Problem to work on:
Each line of the listing below containing the word "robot" should be returned.

Dataset excerpts:
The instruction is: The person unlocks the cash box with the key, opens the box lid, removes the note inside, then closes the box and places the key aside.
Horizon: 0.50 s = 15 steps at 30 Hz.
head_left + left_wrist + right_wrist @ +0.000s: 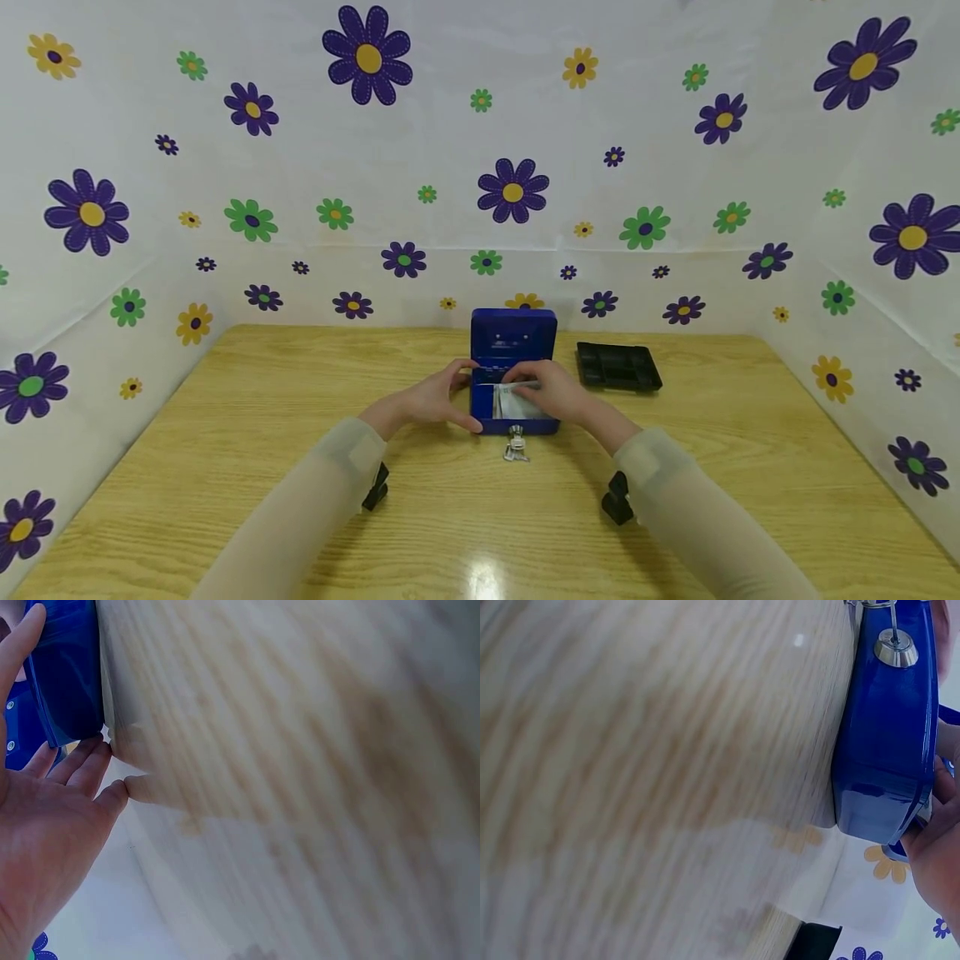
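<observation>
A blue metal cash box [514, 427] stands with its lid [513, 332] raised at the back. Pale, faintly printed banknotes [516, 403] lie inside it, partly covered by my right hand [557, 390]. That hand reaches in over the right wall and pinches the notes with thumb and fingers. My left hand [431, 398] holds the box at its left side, thumb by the front corner and fingers near the back. Keys [516, 450] hang from the front lock [896, 649]. In the right wrist view, the fingertips inside the box are mostly hidden.
A black compartment tray [618, 367] lies on the wooden table [300, 375], to the right of the box. White cloth [450, 142] printed with flowers encloses the table at the back and both sides. A black wrist device [618, 498] sits under the right forearm.
</observation>
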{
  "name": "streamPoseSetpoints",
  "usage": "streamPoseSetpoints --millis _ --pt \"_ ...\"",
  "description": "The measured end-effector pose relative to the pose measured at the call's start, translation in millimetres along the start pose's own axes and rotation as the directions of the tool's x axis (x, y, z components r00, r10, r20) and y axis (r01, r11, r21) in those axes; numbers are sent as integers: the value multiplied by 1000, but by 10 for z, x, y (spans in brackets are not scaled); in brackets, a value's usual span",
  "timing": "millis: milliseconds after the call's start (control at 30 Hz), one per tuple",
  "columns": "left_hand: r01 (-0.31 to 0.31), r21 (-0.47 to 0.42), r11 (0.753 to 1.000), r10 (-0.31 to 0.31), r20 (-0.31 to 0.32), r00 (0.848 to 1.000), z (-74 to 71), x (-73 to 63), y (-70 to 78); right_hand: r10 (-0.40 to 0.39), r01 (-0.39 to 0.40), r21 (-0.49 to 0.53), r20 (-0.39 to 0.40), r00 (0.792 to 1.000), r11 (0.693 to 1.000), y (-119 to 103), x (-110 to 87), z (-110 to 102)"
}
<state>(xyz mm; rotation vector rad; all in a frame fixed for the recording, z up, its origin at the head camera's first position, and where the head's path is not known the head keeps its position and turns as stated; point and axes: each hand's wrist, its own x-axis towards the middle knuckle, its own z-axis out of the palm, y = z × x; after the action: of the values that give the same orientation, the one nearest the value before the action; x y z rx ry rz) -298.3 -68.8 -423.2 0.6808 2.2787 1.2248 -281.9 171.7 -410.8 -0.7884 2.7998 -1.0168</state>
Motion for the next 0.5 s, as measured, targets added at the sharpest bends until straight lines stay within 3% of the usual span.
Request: streamPoseSetpoints --millis 233,500 --pt "-4 3 1000 4 0 1000 -11 4 4 -46 46 17 -44 998 999 9 4 -24" --pt "15 21 1000 -14 -8 1000 0 10 20 40 -32 59 -125 991 998 -50 4 -149"
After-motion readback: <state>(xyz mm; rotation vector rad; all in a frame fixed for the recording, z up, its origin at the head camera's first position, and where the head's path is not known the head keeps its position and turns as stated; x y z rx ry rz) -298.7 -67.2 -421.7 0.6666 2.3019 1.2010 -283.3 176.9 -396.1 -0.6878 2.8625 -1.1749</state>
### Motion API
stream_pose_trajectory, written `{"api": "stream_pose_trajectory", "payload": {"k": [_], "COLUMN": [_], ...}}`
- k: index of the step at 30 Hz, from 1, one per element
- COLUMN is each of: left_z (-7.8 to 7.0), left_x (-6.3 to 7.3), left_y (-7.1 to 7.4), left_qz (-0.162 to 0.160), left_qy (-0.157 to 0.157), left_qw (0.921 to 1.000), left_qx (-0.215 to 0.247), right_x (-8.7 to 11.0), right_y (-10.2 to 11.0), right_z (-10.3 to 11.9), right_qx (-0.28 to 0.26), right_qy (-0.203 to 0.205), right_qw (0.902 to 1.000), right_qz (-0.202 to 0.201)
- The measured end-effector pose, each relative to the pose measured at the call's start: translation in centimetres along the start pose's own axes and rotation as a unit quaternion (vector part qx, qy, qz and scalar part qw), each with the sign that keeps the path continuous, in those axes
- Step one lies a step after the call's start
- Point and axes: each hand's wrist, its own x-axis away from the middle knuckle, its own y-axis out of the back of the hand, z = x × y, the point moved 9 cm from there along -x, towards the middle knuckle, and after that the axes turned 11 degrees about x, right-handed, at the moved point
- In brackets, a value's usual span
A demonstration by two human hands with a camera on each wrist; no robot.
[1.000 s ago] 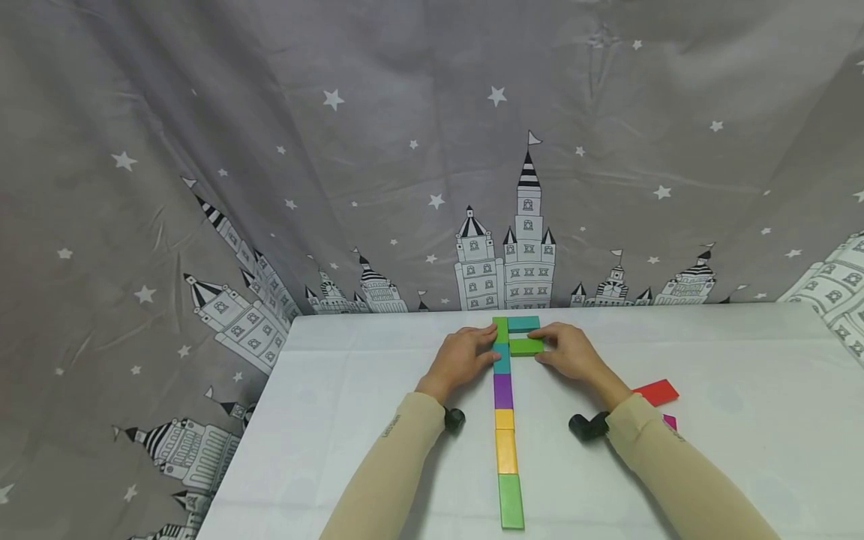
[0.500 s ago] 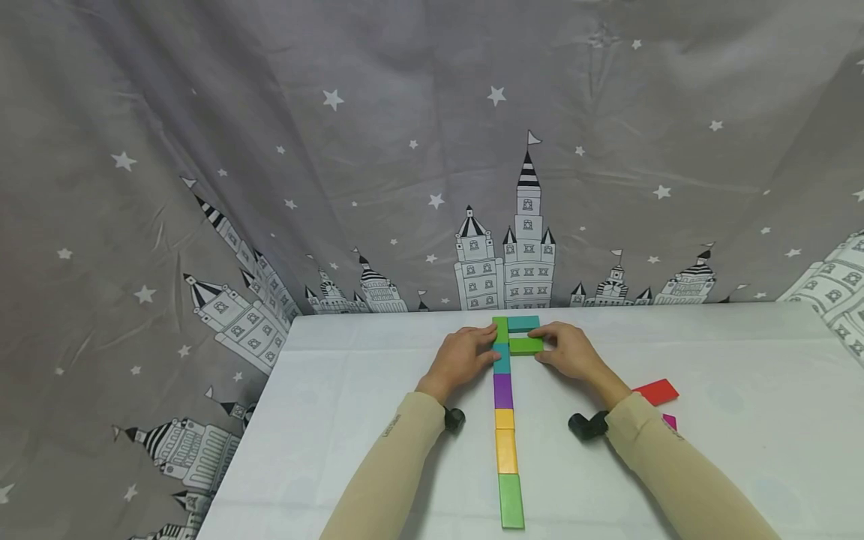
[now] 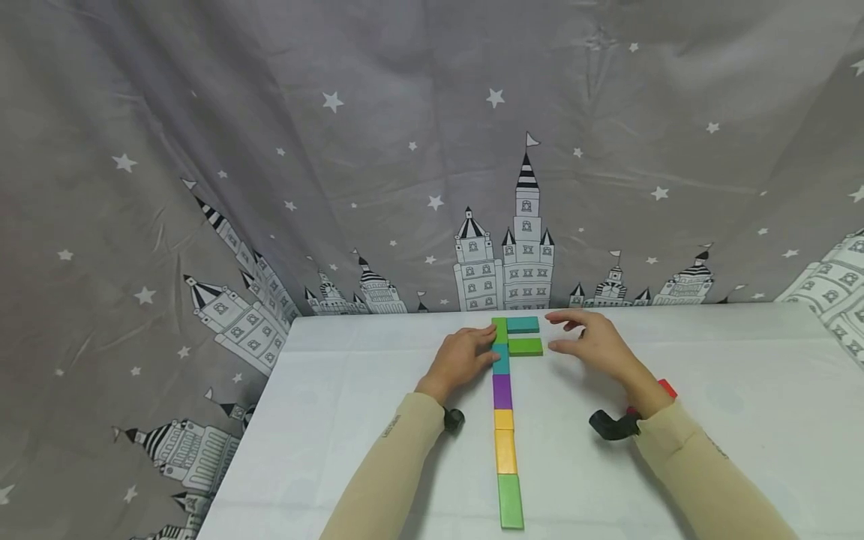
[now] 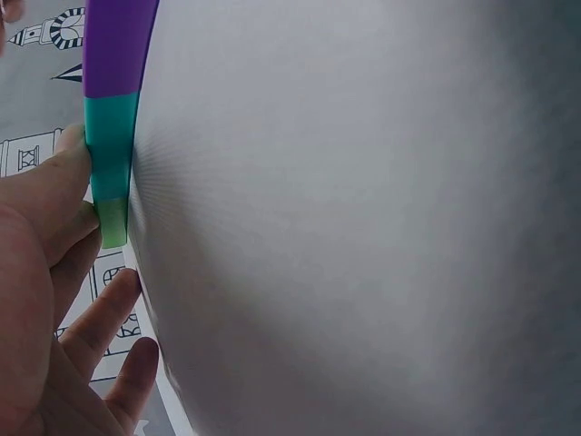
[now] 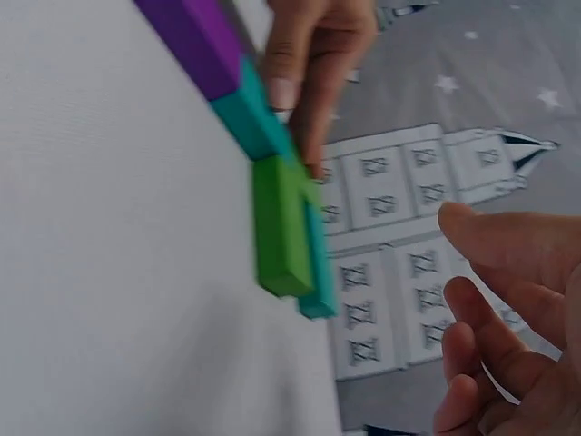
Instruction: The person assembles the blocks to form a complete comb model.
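Colored rectangular blocks lie end to end in a column. From the far end come a green block (image 3: 500, 328), a teal block (image 3: 500, 364) and a purple block (image 3: 502, 391). A second teal block (image 3: 523, 325) and a second green block (image 3: 525, 347) jut right from the column's far part, with a gap between them. My left hand (image 3: 459, 360) touches the left side of the column, thumb by the teal block and a finger by the green one. My right hand (image 3: 597, 345) hovers right of the jutting blocks, thumb and fingers apart, holding nothing.
Nearer, the column runs on through yellow blocks (image 3: 505, 450) to a light green block (image 3: 511, 501). A red block (image 3: 667, 388) is partly hidden behind the right wrist. A grey curtain (image 3: 405, 112) printed with castles hangs at the white table's (image 3: 351, 367) far edge.
My right hand has let go of the jutting green block and moved right, its fingers spread. That block stays against the column. The left hand has stayed in place.
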Motion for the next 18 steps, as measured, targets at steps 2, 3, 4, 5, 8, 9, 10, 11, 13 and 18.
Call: {"api": "stream_pose_trajectory", "payload": {"k": [2,3,4,5,8,9,10,11,13,18], "left_z": [0.0,0.0,0.0,-0.1,-0.1,0.0,0.0,0.0,0.0,0.1], "left_x": [0.0,0.0,0.0,0.1,0.0,0.0,0.0,0.0,0.0,0.0], "left_y": [0.0,0.0,0.1,0.1,0.1,0.1,0.1,0.1,0.1,0.0], "left_qz": [-0.001,-0.001,-0.001,-0.002,-0.001,0.0,0.0,0.0,0.0,0.003], "left_qy": [0.0,0.0,0.0,0.0,0.001,0.001,0.002,0.002,0.003,0.007], "left_qw": [1.0,1.0,1.0,1.0,1.0,1.0,1.0,1.0,1.0,1.0], "left_qx": [0.002,0.003,0.004,0.004,0.005,0.005,0.005,0.006,0.006,0.003], "right_x": [0.6,0.9,1.2,1.5,2.6,3.0,3.4,3.8,4.6,6.3], "right_y": [0.8,1.3,1.7,2.0,3.1,3.4,3.8,4.1,4.6,5.4], "right_z": [-0.1,-0.2,-0.3,-0.6,-1.4,-1.7,-2.0,-2.3,-2.8,-4.2], "right_qx": [0.0,0.0,0.0,0.002,0.003,0.005,0.008,0.012,0.02,0.036], "right_qy": [0.004,0.004,0.003,0.0,-0.01,-0.014,-0.017,-0.019,-0.019,-0.017], "right_qw": [1.0,1.0,1.0,1.0,0.9999,0.9999,0.9998,0.9997,0.9996,0.9991], "right_qz": [0.0,0.0,-0.001,-0.001,0.0,-0.001,-0.001,-0.002,-0.006,-0.015]}}
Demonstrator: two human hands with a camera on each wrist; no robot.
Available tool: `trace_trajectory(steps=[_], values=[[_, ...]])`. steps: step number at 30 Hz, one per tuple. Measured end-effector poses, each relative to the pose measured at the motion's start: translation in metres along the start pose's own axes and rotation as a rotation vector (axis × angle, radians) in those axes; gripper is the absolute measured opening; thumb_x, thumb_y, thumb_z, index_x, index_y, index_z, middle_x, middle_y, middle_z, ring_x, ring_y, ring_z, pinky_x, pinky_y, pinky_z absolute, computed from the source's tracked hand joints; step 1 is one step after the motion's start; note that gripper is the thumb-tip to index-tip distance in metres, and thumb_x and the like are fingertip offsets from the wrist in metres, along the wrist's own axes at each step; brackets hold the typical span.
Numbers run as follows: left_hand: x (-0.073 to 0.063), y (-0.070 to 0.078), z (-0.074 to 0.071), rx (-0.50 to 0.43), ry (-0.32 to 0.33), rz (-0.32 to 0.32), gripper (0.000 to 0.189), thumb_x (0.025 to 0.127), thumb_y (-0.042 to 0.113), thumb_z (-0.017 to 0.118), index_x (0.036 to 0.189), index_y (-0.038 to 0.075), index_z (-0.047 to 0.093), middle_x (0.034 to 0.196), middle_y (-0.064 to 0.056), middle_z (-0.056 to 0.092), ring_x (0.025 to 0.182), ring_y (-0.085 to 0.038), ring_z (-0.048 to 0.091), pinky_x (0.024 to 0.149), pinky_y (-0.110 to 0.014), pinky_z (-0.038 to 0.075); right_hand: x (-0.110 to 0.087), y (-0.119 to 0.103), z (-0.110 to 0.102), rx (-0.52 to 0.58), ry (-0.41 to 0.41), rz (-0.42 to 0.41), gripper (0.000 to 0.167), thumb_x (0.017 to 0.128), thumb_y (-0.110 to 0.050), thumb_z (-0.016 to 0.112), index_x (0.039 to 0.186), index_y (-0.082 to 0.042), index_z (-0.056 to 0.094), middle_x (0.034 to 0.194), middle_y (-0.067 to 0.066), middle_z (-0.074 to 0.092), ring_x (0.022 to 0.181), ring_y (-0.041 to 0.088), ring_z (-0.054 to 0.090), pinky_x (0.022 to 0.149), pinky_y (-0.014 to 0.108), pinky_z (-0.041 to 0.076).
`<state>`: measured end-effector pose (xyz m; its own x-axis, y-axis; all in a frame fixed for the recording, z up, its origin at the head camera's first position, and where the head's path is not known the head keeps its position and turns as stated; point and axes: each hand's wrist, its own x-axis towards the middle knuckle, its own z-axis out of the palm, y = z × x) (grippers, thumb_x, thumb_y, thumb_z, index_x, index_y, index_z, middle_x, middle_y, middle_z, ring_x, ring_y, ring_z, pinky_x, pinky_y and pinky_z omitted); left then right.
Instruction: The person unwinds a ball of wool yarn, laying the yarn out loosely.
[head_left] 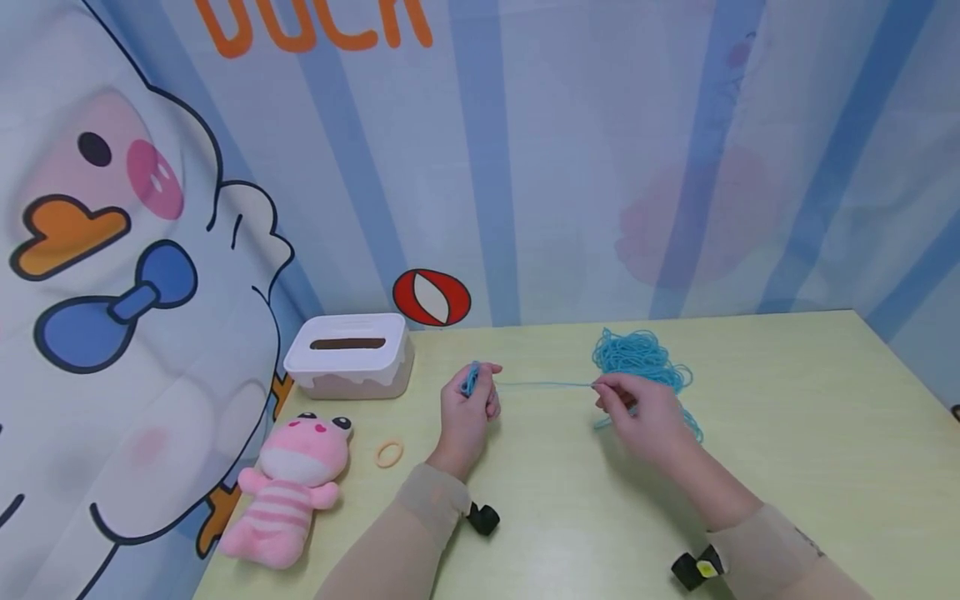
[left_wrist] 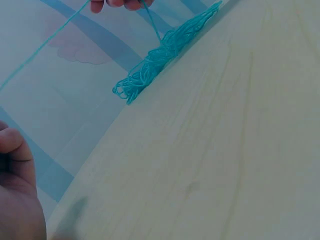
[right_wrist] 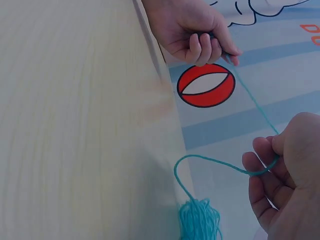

Your response:
A demonstration by two human hands with a camera on each wrist; no robot.
Demonstrator: two human hands with a camera on each wrist; no robot.

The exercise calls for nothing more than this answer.